----- Original Message -----
From: "Brian Pane" <[EMAIL PROTECTED]>
To: <[EMAIL PROTECTED]>
Sent: Monday, September 03, 2001 6:45 PM
Subject: [PATCH] pre-merge of per-dir configs to speed up directory_walk
> This is an updated version of a patch that I posted a while back. I've
> cleaned up my code a bit and modified it to work with the latest version
> of mod_include.
>
> This patch attempts to pre-merge all of the non-regex, non-.htaccess
> per-directory configuration structures at server startup, so that
> directory_walk can use the pre-merged values. The motivation for
> this is to eliminate expensive dir_merge functions during request
> processing.
This leaves a big hole in the .htaccess schema.
I'd suggest we begin pursuing a caching schema, instead of a 'preconstruct'.
Provided specific parameters for the cache (similar to the args to your pre
construction code), and some timeout values, we can entrust the walk to do
the 'right thing'. I'd like to see the cache list n*3 larger than the cache
itself, to allow entries to 'fall into' cached space, and 'fall back out'
so we don't have req=1 contention in the cache space.

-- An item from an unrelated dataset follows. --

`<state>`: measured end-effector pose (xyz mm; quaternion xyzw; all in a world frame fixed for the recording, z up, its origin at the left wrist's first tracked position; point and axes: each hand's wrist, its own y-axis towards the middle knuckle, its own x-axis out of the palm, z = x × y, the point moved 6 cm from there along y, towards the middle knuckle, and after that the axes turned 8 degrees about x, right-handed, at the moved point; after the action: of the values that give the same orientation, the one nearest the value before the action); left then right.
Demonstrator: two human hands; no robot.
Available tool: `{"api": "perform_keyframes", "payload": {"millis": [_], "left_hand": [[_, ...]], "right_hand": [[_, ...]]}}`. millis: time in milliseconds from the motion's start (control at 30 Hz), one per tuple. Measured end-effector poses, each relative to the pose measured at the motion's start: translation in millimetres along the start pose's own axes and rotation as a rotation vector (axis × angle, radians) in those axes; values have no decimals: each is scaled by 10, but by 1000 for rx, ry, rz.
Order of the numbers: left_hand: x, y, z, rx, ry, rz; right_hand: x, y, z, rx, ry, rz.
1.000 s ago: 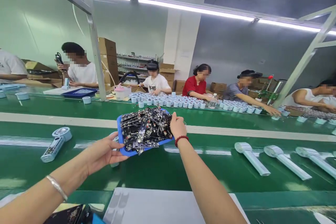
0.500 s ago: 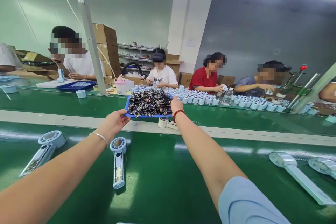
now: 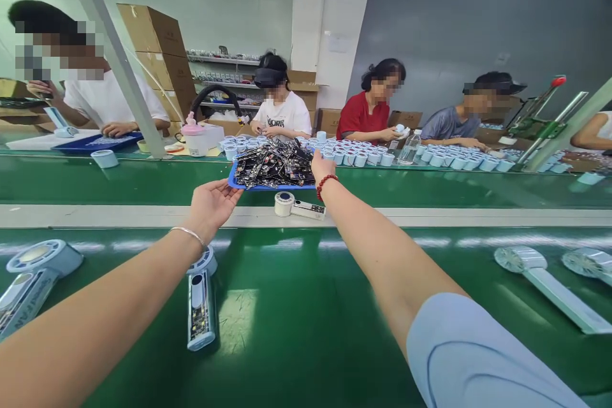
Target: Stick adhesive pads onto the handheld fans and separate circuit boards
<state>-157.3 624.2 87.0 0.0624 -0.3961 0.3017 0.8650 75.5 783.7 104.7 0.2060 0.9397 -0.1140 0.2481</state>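
Note:
A blue tray (image 3: 268, 187) heaped with several black circuit boards (image 3: 272, 166) sits far out over the green conveyor, near the far side. My right hand (image 3: 322, 167), red bead bracelet on the wrist, grips the tray's right edge. My left hand (image 3: 211, 203), palm up with fingers spread, is at the tray's near left corner, just touching or just off it. Both arms are stretched far forward.
A small fan body (image 3: 299, 206) lies just in front of the tray, and more handheld fan parts (image 3: 201, 296) (image 3: 545, 284) lie on the near belt. Rows of pale blue round parts (image 3: 382, 156) line the far side, where several people sit working. A metal post (image 3: 112, 57) stands on the left.
Both arms have reached further out, carrying the tray of boards from near me across the belt to the far side. My left hand has opened and slipped back from the tray's corner.

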Motion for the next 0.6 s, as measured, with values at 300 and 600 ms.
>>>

The cache itself can be a descendent of the server config pool. The children
can be derived from the 'nearest descendent' so we don't over-construct. The
cache needs to be refcounted by request, so we can free individual cache
entries, and their parents (the cache must be walked backwards for destruction
when the entry expires.) If a parent expires, it's removed from the cache
match list, but not freed until all it's descendents are freed (when it is
staled, it should walk its descendents expiring them all.)
I'd suggest the child timeouts inherit;
immortal, if all parents and the child disallow .htaccess sections.
timed, if it allows an .htaccess
allowed to be 'renewed' if the .htaccess was not updated.
and children ignore their parent timeout critera, the child may be immortal,
but if the parent has a timeout and expires, it will timeout the children.
This is just a theory, but I'd like us to go further with building pre-merged
sections that can just be merged to a volatile section as a group. So if the
bar/bing/bong directories '/foo/bar/bing/bong' all disallow htaccess, but foo
allows it, bong would have a preconstructed bar/bing/bong that will _never_
change (could be flushed if there were insufficient requests), but a volatle
merger of /foo to that merged set.
About your patch - if it goes in this direction (I simply skimmed it so far)
then I'd be happy to apply, but it looks like we are trying to accomplish two
different things. Since the broader 'dynamic cache' schema is where we want
to end up (IMHO) and will invalidate the usefulness of an additional 'static
cache' (preconstructed at boot time), I'd like to pursue one chunk of code
that everyone can focus energy at, rather than two sets of code with their own
debugging cycles. Of course, I could be entirely off base.
What are your thoughts on these two different strategies?